Après un vif débat, les députés refusent de légaliser la détection de la trisomie avant une FIV

Après un vif débat, les députés refusent de légaliser la détection de la trisomie avant une FIV 8 octobre 2019
Dans une maternité PMA

Les faits. À l’issue de plus de deux heures de discussion, les députés ont exclu, lundi 7 octobre, d’étendre le diagnostic préimplantatoire à la trisomie. Jusqu’au dernier moment, le MoDem a tenté de trouver un compromis pour faire évoluer la législation, contre l’avis du gouvernement et de la majorité des députés présents.

Le débat était attendu et il a bel et bien eu lieu. Après avoir examiné très rapidement des articles sur la recherche sur l’embryon, les modifications génétiques ou encore les chimères, les députés se sont longuement attardés, dans la soirée du lundi 7 octobre, sur un sujet parmi les plus sensibles : l’extension du diagnostic préimplantatoire (DPI) à la trisomie.

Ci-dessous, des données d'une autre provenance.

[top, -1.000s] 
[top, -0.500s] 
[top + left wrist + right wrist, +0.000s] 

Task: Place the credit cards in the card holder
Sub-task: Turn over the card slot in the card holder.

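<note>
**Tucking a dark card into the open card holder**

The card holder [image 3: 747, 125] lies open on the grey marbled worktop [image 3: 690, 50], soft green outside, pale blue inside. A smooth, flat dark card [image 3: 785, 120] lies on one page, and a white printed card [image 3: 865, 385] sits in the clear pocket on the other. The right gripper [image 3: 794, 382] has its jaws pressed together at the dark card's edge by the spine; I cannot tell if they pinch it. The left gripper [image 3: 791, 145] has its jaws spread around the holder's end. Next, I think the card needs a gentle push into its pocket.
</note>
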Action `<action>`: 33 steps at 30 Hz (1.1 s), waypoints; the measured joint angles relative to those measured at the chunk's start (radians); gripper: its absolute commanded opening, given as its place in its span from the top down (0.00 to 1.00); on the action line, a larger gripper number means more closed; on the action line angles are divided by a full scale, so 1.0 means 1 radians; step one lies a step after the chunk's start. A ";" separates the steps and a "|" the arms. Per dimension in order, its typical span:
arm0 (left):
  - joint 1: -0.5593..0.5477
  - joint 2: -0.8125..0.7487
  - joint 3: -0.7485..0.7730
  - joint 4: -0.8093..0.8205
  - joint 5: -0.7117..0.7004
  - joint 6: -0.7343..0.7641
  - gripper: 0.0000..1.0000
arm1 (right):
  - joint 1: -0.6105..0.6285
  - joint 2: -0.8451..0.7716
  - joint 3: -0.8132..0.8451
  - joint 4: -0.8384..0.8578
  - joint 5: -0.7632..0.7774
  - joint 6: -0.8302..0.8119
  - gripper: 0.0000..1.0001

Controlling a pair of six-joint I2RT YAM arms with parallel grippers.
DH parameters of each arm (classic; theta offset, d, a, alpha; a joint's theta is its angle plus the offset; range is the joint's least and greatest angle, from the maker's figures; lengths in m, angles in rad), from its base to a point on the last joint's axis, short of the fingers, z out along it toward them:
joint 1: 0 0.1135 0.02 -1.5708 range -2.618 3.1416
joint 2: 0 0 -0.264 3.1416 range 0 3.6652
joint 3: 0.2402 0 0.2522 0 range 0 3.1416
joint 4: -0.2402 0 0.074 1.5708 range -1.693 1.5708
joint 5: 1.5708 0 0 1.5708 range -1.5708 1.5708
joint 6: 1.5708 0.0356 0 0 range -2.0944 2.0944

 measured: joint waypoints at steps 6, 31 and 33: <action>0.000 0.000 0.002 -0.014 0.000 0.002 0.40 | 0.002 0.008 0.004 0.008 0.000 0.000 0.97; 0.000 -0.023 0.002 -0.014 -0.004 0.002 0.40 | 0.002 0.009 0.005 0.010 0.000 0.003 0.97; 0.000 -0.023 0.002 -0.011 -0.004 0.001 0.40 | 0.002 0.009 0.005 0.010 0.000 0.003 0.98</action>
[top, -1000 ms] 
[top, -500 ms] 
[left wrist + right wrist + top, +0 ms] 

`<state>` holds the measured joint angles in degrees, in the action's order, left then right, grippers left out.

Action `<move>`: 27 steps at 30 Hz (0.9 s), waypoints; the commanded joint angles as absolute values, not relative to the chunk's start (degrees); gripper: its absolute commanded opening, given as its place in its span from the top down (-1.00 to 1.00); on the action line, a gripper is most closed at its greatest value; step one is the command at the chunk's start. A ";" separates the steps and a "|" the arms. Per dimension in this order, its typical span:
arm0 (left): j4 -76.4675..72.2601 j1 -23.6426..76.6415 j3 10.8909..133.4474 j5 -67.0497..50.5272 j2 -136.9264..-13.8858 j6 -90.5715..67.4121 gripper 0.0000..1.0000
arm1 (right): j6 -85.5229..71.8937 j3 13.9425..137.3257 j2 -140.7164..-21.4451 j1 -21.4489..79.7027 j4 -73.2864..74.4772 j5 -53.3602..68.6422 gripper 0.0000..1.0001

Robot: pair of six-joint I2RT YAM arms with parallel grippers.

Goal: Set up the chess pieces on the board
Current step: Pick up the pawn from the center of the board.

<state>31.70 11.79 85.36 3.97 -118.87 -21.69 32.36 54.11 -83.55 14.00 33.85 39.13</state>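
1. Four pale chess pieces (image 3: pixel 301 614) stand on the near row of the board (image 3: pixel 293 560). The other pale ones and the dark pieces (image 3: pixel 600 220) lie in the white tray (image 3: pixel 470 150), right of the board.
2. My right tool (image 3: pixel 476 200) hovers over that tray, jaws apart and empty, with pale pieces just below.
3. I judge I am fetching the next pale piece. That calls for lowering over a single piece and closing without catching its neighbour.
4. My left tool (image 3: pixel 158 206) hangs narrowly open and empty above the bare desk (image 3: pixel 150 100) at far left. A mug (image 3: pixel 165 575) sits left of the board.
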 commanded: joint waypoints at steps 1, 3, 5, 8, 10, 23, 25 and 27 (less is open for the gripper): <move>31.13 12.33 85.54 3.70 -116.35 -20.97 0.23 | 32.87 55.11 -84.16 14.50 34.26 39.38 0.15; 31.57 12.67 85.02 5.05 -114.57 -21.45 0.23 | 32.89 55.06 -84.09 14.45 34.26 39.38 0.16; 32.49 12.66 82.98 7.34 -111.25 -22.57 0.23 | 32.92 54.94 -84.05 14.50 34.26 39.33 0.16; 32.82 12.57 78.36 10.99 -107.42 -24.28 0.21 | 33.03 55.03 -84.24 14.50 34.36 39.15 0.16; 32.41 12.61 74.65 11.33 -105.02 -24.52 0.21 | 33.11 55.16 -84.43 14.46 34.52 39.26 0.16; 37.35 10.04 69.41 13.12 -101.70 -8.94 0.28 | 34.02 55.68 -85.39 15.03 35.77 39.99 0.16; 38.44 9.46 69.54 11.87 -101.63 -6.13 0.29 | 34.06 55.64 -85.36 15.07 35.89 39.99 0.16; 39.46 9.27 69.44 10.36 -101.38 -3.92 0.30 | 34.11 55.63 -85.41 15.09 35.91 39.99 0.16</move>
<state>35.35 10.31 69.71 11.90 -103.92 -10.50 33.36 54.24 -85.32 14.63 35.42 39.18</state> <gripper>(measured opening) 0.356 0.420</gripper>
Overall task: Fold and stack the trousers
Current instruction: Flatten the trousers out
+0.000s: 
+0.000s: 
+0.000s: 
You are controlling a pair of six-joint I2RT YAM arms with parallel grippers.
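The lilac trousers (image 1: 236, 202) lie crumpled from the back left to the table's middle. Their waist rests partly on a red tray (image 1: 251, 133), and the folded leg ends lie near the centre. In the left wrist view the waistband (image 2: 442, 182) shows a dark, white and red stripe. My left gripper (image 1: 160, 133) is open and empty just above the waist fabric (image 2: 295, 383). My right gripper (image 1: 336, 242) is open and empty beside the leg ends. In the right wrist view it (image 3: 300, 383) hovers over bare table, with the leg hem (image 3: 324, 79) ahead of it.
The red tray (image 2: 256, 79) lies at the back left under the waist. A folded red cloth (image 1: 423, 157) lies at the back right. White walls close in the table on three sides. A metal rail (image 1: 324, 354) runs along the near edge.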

Aujourd’hui, ce diagnostic est pratiqué, avant implantation, sur les embryons d’un couple dont les médecins ont identifié que leurs enfants pourraient être porteurs d’une maladie d’une particulière gravité. Mais les médecins ne peuvent s’en servir pour détecter des malformations chromosomiques – que l’on appelle les aneuploïdies –, dont les trisomies, qu’elles soient viables ou non. C’est cette limite que plusieurs députés, dont le généticien et député MoDem Philippe Berta, ont proposé de déplacer, en autorisant les médecins à détecter ces malformations.